I've been running into some server responsiveness issues with the latest 4.2 series releases (including slave nodes permanently disconnecting and the driver's thread count increasing to large values during the "freeze") and seeing that this issue was probably addressed in JPPF-316, decided to give the 5.0 beta a try.

It's like switching from an old Volkswagen to a Lamborghini.  8)

A few notes about the transition, with some suggestions along the way.

Installation
Mostly a painless process of migrating the changed jar files into the old folders, and updating a few deprecated classes.  I only missed two things on the first attempt: one, the fact that I had a pluggable MBean installed and also needed the driver's jar in my client's class path due to the refactoring of package locations in the new distribution.  And, even when I knew the name of the package I needed (org.jppf.management.spi) it wasn't obvious which jar file to find it in.  Second, I forgot to disable automatic discovery of drivers, which seems to prevent the GUI from finding my driver even when I specify the IP and port.

Suggestion 1: Somewhere in the API documentation, separate packages by which jar they are found in.

Suggestion 2: When 5.0 is released, have a condensed list of newly deprecated classes and their equivalent (e.g., I've found JPPFTask -> AbstractTask<String> but haven't dug into what to do with my NodeSelectors yet.)

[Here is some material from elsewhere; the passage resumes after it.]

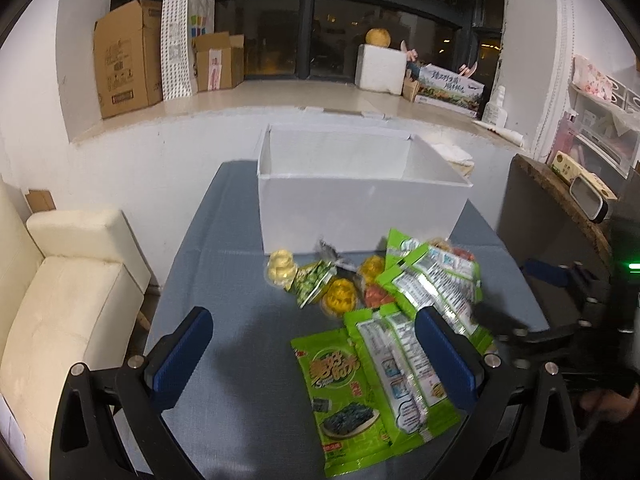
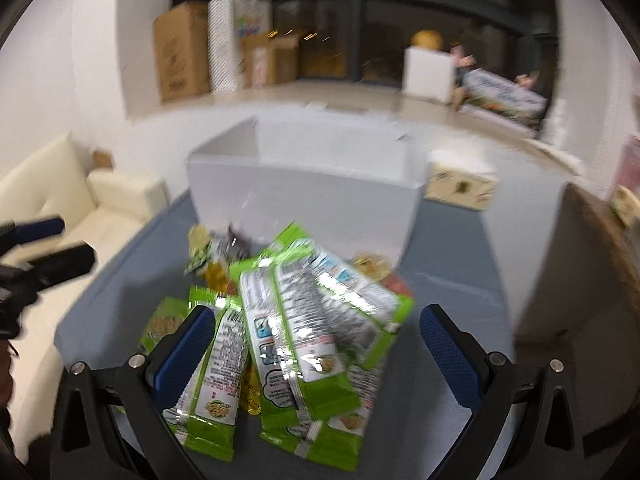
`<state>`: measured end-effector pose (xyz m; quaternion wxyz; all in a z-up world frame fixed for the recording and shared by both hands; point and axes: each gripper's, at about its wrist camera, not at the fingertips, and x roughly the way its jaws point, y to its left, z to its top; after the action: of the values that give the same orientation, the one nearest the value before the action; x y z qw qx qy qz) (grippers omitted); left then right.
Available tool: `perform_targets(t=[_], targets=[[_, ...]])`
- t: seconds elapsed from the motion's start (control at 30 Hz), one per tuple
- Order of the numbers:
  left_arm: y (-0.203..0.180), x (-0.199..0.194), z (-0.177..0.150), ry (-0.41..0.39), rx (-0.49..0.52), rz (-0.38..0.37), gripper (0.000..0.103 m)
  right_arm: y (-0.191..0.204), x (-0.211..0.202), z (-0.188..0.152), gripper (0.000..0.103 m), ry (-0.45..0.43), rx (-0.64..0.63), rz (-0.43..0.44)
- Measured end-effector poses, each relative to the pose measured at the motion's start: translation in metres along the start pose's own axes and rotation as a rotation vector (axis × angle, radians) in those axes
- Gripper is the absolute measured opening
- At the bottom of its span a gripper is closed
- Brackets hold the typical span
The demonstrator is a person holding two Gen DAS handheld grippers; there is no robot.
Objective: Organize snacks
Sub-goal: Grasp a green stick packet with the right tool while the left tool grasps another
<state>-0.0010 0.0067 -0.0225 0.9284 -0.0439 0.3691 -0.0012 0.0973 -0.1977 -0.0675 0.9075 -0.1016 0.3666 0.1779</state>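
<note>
— What's nearest to you?

— My left gripper (image 1: 314,354) hangs over the grey-blue table (image 1: 224,280), fingers spread wide, gripping nothing. A green seaweed packet (image 1: 340,396) lies face up just inside my right-hand finger, with a second packet (image 1: 400,376) overlapping it.

— And your right side?

— My right gripper (image 2: 316,354) is also spread wide and empty, straddling a pile of green packets (image 2: 296,328) stacked crosswise. That view is blurred, so the print is unreadable.

— Further out?

— Small snacks sit beyond the packets: a pale yellow jelly cup (image 1: 281,265), an orange jelly cup (image 1: 340,298), a little green pouch (image 1: 314,280). Behind them stands a white box (image 1: 360,208), open at the top. A cream sofa (image 1: 68,288) sits off to the left, cardboard boxes (image 1: 124,60) on the window ledge beyond.
</note>
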Motion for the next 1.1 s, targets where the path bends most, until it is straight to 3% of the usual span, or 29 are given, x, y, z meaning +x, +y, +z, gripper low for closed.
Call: perform_targets(t=[0.1,0.3,0.37,0.4,0.43,0.47,0.63,0.83,0.93,1.1], targets=[[0.006,0.008,-0.008,0.029,-0.01,0.011,0.103,0.005,0.033,-0.003,0.103,0.064,-0.034,-0.043],[0.015,0.02,-0.024,0.078,-0.026,0.012,0.103,0.01,0.068,-0.013,0.103,0.138,-0.062,-0.029],[0.014,0.023,-0.028,0.09,-0.025,0.007,0.103,0.008,0.071,-0.013,0.098,0.145,-0.063,-0.04],[0.014,0.024,-0.029,0.094,-0.024,0.005,0.103,0.008,0.067,-0.014,0.09,0.134,-0.065,-0.043],[0.014,0.025,-0.03,0.097,-0.023,0.002,0.103,0.007,0.065,-0.013,0.073,0.127,-0.061,-0.038],[0.013,0.026,-0.03,0.101,-0.023,-0.002,0.103,0.004,0.061,-0.011,0.067,0.125,-0.047,-0.026],[0.002,0.03,-0.032,0.117,-0.004,-0.032,0.103,-0.01,0.046,-0.005,0.067,0.114,0.002,0.015],[-0.029,0.053,-0.031,0.174,0.021,-0.128,0.103,-0.029,0.005,0.004,0.067,0.011,0.077,0.025],[-0.052,0.077,-0.033,0.226,0.034,-0.131,0.103,-0.045,-0.019,0.004,0.067,-0.045,0.134,-0.011],[-0.074,0.109,-0.038,0.285,0.051,-0.049,0.102,-0.06,-0.048,-0.002,0.067,-0.103,0.19,-0.022]])
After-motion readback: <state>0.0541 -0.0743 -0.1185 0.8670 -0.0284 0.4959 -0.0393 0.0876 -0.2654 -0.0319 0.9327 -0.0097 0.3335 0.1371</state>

Suggestion 3:  Why can't the Admin GUI find my driver when I specify an IP/port, if it's configured to automatically discover drivers (and not finding any)? Or if it's supposed to, is this a bug?

Speaking of bugs, you just fixed one.  Are the zip files on Sourceforge already updated with the new code, or is there a periodic "release" schedule of updated beta code?

Execution
The new driver is much more stable.  I tried hard to make a lot of nodes connect at once through mass slave provisioning rebooting, and other events.  While I did occasionally get it to "lose" connection to some of the newly connecting nodes, they did eventually realize they were disconnected and connected themselves again, instead of the 4.x behavior where nodes just disappeared without a trace when the server hiccuped.

Admin UI
I love the new information displayed and features available on the admin UI, particularly the whole-server memory and CPU, the sorting of servers on the JVM Health tab, the deferred restart and shutdown options, and the checkbox for node provisioning to not interrupt running nodes.  I've played around with these features and they work very well.  I threw several challenging configuration changes at my network which had brought my previous driver to a grinding halt (see above) and it handled them just fine.

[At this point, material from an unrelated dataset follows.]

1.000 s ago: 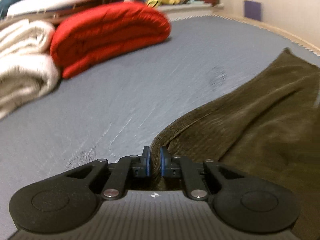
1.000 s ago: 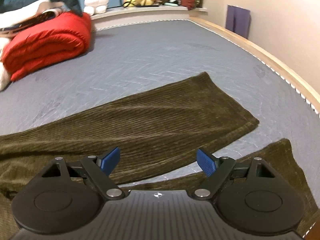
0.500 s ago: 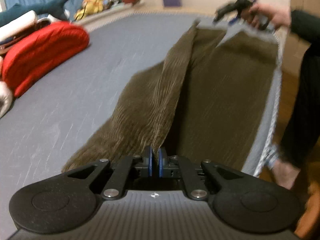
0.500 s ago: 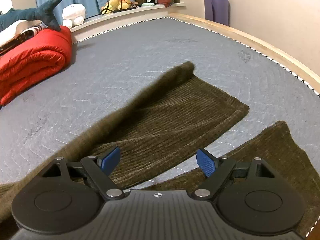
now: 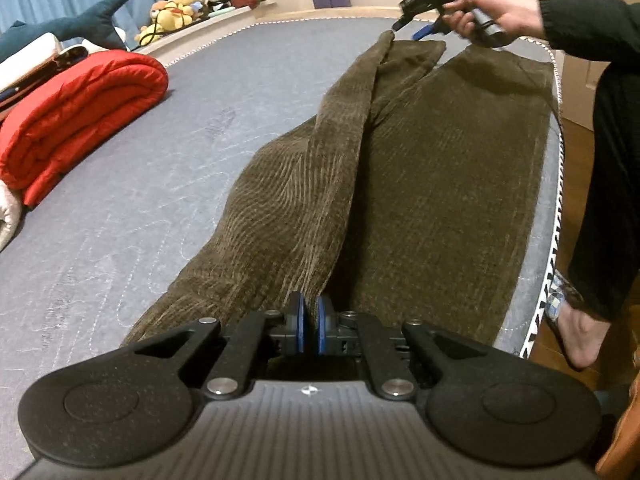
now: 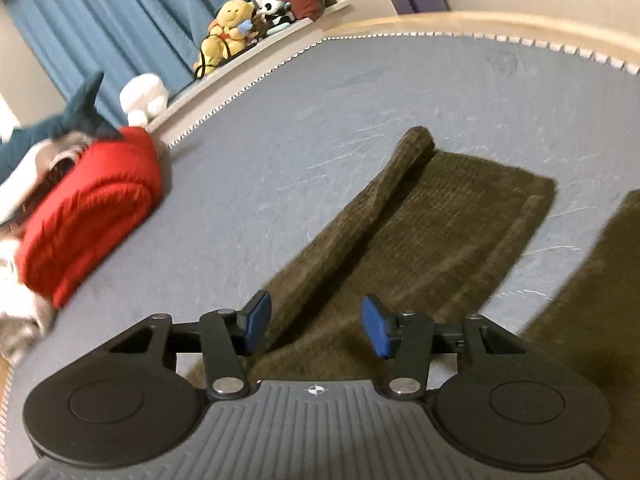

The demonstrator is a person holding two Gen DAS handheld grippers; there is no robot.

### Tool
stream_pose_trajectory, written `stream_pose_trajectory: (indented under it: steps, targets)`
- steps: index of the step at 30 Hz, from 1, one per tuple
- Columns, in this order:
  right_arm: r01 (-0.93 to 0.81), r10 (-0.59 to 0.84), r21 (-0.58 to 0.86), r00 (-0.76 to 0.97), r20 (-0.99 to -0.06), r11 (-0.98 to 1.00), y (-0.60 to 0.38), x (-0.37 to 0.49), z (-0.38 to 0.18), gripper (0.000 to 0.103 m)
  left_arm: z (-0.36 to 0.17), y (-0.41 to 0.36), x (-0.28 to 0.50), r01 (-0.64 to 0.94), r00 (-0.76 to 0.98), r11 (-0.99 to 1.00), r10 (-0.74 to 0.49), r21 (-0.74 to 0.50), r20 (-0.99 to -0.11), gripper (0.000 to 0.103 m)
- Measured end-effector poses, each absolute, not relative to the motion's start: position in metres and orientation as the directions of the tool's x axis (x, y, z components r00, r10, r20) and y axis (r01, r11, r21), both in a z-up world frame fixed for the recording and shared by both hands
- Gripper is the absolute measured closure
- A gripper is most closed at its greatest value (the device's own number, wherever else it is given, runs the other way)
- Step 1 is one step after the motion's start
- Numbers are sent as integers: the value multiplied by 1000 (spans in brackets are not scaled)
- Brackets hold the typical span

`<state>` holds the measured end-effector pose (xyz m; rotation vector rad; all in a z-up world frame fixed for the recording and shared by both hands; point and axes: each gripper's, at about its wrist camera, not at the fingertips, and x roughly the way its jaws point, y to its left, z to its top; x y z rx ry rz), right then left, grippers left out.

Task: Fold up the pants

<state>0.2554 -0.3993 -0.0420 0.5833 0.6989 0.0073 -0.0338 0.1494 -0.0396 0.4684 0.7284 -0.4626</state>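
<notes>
A pair of olive-brown corduroy pants [image 5: 420, 184] is laid lengthwise on a grey mattress [image 5: 140, 208], near its right edge, with one leg pulled up into a ridge that runs from near to far. Only in the left wrist view is the whole garment seen, together with the person's right hand [image 5: 486, 16] at the far end, a dark sleeve, a trousered leg and a slippered foot beside the bed. There the left gripper [image 5: 310, 330] is pressed together on the near end of the raised fold, the cloth pinched between its blue pads. The right gripper [image 6: 316, 326] is held tilted downward over the far leg hem; in its own view the blue pads [image 6: 256, 322] are seen half spread and closing, with cloth lying under the gap but not pressed. A rolled red quilt [image 5: 80, 116] is seen to the left in both views, and a plush shark [image 5: 68, 26] and yellow bear [image 6: 228, 30] against blue curtains beyond.
</notes>
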Motion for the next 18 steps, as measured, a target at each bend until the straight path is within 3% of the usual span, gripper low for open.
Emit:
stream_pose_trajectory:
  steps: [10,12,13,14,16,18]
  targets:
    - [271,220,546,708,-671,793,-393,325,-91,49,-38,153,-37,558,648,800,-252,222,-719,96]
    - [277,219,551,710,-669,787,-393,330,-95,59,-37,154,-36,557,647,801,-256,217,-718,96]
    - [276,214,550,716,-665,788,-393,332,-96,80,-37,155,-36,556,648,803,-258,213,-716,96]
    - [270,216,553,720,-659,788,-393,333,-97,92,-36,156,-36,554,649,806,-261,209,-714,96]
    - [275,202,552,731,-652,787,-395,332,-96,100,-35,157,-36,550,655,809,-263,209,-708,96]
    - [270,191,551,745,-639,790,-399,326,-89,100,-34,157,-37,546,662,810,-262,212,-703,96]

The only thing I think may be missing in this whole process is some method of displaying when a node has a pending event scheduled.  For example, if I told a node to shut down (deferred until idle), there was no obvious indication that it was going to shut down, and no apparent way to cancel that instruction either.  I had expected some sort of highlighting similar to toggling a node's active state.  I do assume that the slave node count is one possible indication, as the slave node number on the GUI wouldn't match the displayed number of slaves during pending changes, but this wasn't a reliable indication when I was throwing multiple changes at it at the same time (changing slave nodes and deferred shutdowns both pending).

Suggestion 1: Have some sort of display indicating a pending action.  This could possibly be shown in the "Node Status" or "Exec Status" columns.

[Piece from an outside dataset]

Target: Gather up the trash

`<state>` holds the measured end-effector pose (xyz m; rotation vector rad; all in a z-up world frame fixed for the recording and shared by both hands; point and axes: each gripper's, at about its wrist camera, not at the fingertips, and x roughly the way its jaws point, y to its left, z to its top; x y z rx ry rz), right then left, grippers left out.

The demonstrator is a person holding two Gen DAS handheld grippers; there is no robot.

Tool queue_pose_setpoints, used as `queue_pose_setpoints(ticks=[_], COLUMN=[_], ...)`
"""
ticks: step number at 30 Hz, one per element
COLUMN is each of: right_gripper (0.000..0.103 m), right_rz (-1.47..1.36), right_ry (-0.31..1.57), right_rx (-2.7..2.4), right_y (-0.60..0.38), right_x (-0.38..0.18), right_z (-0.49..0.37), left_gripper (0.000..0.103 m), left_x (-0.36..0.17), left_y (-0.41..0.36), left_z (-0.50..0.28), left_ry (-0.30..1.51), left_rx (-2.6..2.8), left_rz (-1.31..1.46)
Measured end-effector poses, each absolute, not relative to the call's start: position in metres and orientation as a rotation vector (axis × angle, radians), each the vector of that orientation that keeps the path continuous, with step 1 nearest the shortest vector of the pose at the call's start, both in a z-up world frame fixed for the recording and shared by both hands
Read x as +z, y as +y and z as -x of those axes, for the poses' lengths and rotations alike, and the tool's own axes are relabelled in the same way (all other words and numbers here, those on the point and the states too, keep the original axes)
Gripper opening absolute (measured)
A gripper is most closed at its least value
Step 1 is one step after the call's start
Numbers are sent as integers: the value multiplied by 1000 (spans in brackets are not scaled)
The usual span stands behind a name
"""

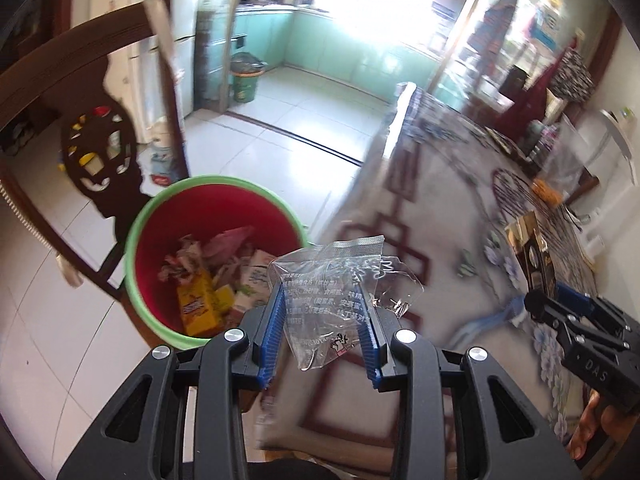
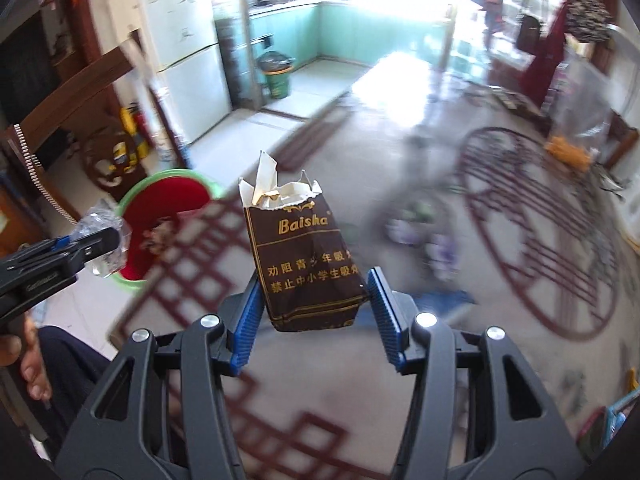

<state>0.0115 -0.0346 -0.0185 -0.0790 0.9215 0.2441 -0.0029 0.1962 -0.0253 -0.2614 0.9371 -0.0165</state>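
Note:
My left gripper [image 1: 326, 300] is shut on a clear plastic wrapper [image 1: 332, 276] with printed text, held over the table edge just right of the red bin [image 1: 200, 216] with a green rim. The bin holds several cartons and wrappers. My right gripper [image 2: 314, 292] is shut on a brown Baisha cigarette pack [image 2: 306, 256] with its top torn open, held above the table. The right gripper also shows in the left wrist view [image 1: 536, 304], with the pack [image 1: 532, 256]. The left gripper [image 2: 108, 240] and the bin [image 2: 168, 196] show in the right wrist view.
A dark wooden chair [image 1: 100, 148] stands behind the bin. The table [image 1: 440, 184] has a patterned cloth with red lines and flowers. A clear bag with orange contents [image 2: 568, 152] lies at the table's far right. A green bin [image 1: 246, 80] stands in the kitchen doorway.

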Motion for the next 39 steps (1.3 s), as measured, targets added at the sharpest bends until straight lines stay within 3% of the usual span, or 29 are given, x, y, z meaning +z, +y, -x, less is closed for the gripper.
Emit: queue_pose_setpoints(ticks=[8,9,10,12,13,18,20,22,32,39], right_gripper=[50,50,51,58,66,76,91,97,98,98], right_rz=[29,22,12,3,10,2,5,-4,7,6], right_ry=[965,966,965,961,952,878,830,798,687,472], right_rx=[449,466,489,526,513,439,378,339,129,-42], right_y=[45,51,58,67,67,34,7,-16,-120,-159], right_x=[-27,-27,-27,-24,-23,-5,6,15,56,80], right_z=[-46,-49,-53,-60,-61,-41,-27,-18,34,65], left_gripper=[37,49,70,85,85,90,93,95,95,95], left_x=[-37,-39,-39,-38,-38,-31,-26,-19,21,53], left_y=[258,263,266,271,273,264,251,230,131,82], left_z=[-21,-25,-27,-30,-29,-17,-10,-4,12,26], left_ry=[940,942,938,915,909,886,862,838,698,533], left_rx=[143,153,168,195,199,168,140,89,-84,-69], left_rz=[313,320,328,344,350,386,377,343,283,178])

Suggestion 2: Permit an unexecuted pending action (shutdown, reboot, reprovisioning) to be cancelled, if it can be done easily.

New features
So far I've just been focused on getting things going like they were (but more smoothly).  Next step is simplifying a lot of my driver jmx workaround kludges made obsolete by the new "deferred" options.  I'll have to dig into the API to find some of these, but current ideas/thoughts/questions:
  • My current client code calls an external API to shut down the server immediately after a node is shutdown.  If I transition to the deferred shutdown model, how can I detect when a node is shutdown in order to call this API?  Is it possible for the node itself to call an external API as its last command when shutting down?
  • You mentioned in another thread regarding processor affinity that it might be possible with the .Net bridge.  Is this functionality available yet, and if so, how can I use it?
Logged

lolo

  • Administrator
  • JPPF Council Member
  • *****
  • Posts: 2256
    • JPPF Web site
Re: Taking JPPF 5.0 for a test drive
« Reply #1 on: February 11, 2015, 09:49:32 AM »

Hello,

Thank you very much for taking the time to test the 5.0 beta, and especially for taking the time to write down and share your experience.

Regarding the stability issues, you have certainly noticed that a number of related bugs, many of which you reported yourself, have been fixed in the various 4.2.x maintenance releases. All of these were ported to the 5.0 code as well. I'm also doing extra stress-testing before releasing 5.0, including, for example, tests where 90% of the nodes are dropped, then restarted, periodically, with jobs continually executing meanwhile. Reliability of the driver is vital, and it is always our priority.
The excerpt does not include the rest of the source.